Retype the listing that follows, exactly as written.

Given information:

◇ ◇ ◇ ◇ ◇

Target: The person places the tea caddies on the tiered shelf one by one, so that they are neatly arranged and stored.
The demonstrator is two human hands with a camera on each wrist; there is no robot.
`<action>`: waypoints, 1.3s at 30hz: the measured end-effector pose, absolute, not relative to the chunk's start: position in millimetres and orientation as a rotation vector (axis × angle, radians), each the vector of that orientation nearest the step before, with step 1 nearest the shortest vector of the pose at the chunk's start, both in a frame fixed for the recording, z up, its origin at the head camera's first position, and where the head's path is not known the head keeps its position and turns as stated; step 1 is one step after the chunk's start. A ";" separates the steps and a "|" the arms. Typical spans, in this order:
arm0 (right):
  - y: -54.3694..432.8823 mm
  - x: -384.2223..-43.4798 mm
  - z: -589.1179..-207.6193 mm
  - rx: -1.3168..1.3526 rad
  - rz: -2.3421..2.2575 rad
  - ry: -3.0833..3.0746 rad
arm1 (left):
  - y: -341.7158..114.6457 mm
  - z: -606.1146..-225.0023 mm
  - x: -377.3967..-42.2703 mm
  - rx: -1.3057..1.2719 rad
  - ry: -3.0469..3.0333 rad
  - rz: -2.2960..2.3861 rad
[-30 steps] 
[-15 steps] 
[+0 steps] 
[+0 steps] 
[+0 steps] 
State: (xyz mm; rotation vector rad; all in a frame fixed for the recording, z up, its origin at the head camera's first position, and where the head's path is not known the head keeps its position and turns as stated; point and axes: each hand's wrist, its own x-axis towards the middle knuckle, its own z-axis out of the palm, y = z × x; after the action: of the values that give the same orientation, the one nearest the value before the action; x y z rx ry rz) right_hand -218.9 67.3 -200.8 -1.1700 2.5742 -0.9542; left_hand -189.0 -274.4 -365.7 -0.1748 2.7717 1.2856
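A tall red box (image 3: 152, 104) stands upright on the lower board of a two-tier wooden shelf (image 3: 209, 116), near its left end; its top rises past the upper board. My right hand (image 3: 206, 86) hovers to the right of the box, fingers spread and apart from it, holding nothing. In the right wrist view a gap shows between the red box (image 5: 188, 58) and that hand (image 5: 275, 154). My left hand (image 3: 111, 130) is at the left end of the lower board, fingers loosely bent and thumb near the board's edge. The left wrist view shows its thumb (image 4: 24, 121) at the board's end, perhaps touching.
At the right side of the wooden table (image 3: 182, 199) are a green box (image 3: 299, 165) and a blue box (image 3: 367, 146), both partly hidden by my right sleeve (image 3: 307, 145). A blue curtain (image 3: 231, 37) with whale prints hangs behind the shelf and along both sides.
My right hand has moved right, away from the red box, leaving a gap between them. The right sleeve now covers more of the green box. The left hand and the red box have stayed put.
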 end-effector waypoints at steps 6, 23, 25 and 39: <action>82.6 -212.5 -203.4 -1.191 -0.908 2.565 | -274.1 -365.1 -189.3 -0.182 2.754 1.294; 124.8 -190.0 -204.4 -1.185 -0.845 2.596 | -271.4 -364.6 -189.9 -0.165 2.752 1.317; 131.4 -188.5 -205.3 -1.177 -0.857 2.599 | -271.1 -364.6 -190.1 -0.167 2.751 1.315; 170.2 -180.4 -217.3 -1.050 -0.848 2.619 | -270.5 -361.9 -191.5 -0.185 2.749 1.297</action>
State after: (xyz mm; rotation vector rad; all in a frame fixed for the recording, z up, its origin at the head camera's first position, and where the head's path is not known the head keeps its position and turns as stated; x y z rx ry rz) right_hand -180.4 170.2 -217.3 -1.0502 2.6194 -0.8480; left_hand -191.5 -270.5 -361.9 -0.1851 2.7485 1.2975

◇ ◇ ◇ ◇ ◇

Response to the task:
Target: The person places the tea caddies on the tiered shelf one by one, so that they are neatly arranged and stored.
The demonstrator is two human hands with a camera on each wrist; there is no robot.
`<action>`: waypoints, 1.3s at 30hz: the measured end-effector pose, absolute, not relative to the chunk's start: position in millimetres and orientation as a rotation vector (axis × angle, radians), each the vector of that orientation nearest the step before, with step 1 nearest the shortest vector of the pose at the chunk's start, both in a frame fixed for the recording, z up, its origin at the head camera's first position, and where the head's path is not known the head keeps its position and turns as stated; step 1 is one step after the chunk's start. A ";" separates the steps and a "|" the arms. Typical spans, in this order:
arm0 (right):
  - y: -54.3694..432.8823 mm
  - x: -384.2223..-43.4798 mm
  - z: -589.1179..-207.6193 mm
  - rx: -1.3168..1.3526 rad
  - rz: -2.3421..2.2575 rad
  - ry: -3.0833..3.0746 rad
arm1 (left):
  - y: -341.7158..114.6457 mm
  - z: -606.1146..-225.0023 mm
  - x: -377.3967..-42.2703 mm
  - rx: -1.3057..1.2719 rad
  - ry: -3.0469..3.0333 rad
  - rz: -2.2960..2.3861 rad
[-30 steps] 
[-15 steps] 
[+0 steps] 
[+0 steps] 
[+0 steps] 
State: (xyz mm; rotation vector rad; all in a frame fixed for the recording, z up, its origin at the head camera's first position, and where the head's path is not known the head keeps its position and turns as stated; point and axes: each hand's wrist, its own x-axis towards the middle knuckle, its own z-axis out of the palm, y = z × x; after the action: of the values that give the same orientation, the one nearest the value before the action; x y z rx ry rz) right_hand -218.9 67.3 -200.8 -1.1700 2.5742 -0.9542; left_hand -189.0 -274.4 -365.7 -0.1748 2.7717 1.2856
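A tall red box (image 3: 152, 104) stands upright on the lower board of a two-tier wooden shelf (image 3: 209, 116), near its left end; its top rises past the upper board. My right hand (image 3: 206, 86) hovers to the right of the box, fingers spread and apart from it, holding nothing. In the right wrist view a gap shows between the red box (image 5: 188, 58) and that hand (image 5: 275, 154). My left hand (image 3: 111, 130) is at the left end of the lower board, fingers loosely bent and thumb near the board's edge. The left wrist view shows its thumb (image 4: 24, 121) at the board's end, perhaps touching.
At the right side of the wooden table (image 3: 182, 199) are a green box (image 3: 299, 165) and a blue box (image 3: 367, 146), both partly hidden by my right sleeve (image 3: 307, 145). A blue curtain (image 3: 231, 37) with whale prints hangs behind the shelf and along both sides.
My right hand has moved right, away from the red box, leaving a gap between them. The right sleeve now covers more of the green box. The left hand and the red box have stayed put.
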 end-effector waypoints at steps 6, 23, 25 and 39: <action>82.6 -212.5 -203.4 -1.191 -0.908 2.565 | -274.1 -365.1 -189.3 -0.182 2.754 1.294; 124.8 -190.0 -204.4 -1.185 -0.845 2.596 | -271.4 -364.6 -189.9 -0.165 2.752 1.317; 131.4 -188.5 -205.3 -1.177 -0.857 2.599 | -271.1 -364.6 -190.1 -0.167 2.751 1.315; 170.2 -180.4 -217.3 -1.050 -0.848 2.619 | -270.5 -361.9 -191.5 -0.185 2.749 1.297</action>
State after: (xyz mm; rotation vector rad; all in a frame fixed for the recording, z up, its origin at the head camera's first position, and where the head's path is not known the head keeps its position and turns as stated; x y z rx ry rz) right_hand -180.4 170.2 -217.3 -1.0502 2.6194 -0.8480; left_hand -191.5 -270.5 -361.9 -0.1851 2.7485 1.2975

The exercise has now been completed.